*Description of the task:*
Exactly the lines from the opening of the data through the line containing "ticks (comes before" should be reproduced, please, with nothing added.

*Dataset section:*
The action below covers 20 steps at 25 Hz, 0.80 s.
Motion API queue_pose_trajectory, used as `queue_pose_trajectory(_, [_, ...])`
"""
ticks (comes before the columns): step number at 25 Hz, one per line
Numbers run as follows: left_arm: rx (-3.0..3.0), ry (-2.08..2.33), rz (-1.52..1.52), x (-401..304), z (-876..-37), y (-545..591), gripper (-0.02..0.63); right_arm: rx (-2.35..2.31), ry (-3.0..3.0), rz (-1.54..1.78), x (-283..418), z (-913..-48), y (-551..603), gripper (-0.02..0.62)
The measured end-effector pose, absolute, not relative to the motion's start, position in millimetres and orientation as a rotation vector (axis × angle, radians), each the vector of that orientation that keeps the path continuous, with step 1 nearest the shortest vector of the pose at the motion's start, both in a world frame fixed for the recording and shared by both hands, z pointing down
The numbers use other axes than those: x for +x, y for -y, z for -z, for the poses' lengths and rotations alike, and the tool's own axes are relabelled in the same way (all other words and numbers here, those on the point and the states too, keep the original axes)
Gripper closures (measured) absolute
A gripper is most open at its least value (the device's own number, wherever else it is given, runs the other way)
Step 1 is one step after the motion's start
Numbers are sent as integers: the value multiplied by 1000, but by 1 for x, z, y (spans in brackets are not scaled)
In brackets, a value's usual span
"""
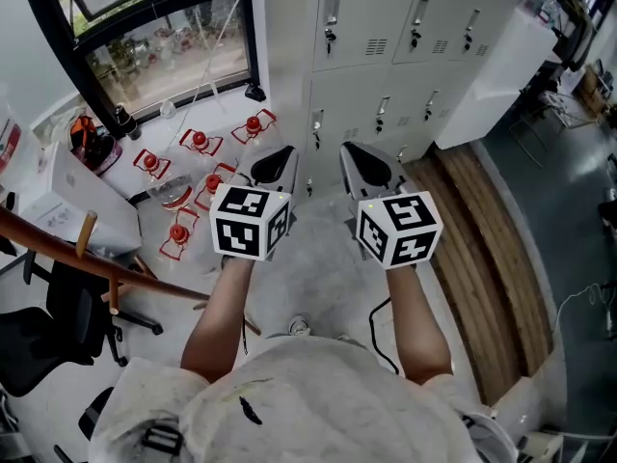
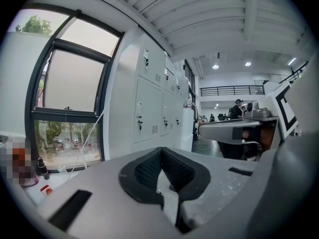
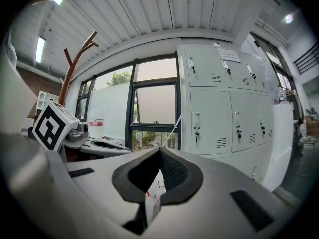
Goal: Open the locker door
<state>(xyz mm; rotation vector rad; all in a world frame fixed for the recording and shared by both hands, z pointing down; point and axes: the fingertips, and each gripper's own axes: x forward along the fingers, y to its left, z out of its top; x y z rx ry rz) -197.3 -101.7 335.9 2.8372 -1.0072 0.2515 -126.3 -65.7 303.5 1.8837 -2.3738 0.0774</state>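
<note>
A bank of pale grey lockers (image 1: 386, 37) stands ahead, every door in view closed, each with a small latch handle (image 1: 331, 22). My left gripper (image 1: 278, 160) and right gripper (image 1: 364, 162) are held side by side at about the same height, short of the lockers and touching nothing. Both are shut with nothing between the black pads. In the left gripper view the shut left gripper (image 2: 160, 154) points toward the lockers (image 2: 148, 108), with the right gripper (image 2: 239, 128) beside it. The right gripper (image 3: 159, 154) faces the lockers (image 3: 209, 118) and a window.
A dark-framed window (image 1: 164, 56) is left of the lockers. Several red-topped objects (image 1: 198, 143) lie on the floor below it. A white box (image 1: 77, 196), a wooden coat stand (image 1: 87, 258) and a black chair (image 1: 39, 336) are at left. Wooden flooring (image 1: 492, 249) runs at right.
</note>
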Motion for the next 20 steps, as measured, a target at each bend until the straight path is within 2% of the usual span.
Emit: queue_pose_trajectory(20, [2803, 1211, -272, -149, -332, 178, 600, 1753, 2507, 12, -71, -297, 158, 592])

*Your response:*
The action below covers 20 steps at 25 Hz, 0.80 s.
Motion API queue_pose_trajectory, used as `queue_pose_trajectory(_, [_, ...])`
"""
ticks (comes before the columns): step number at 25 Hz, one per line

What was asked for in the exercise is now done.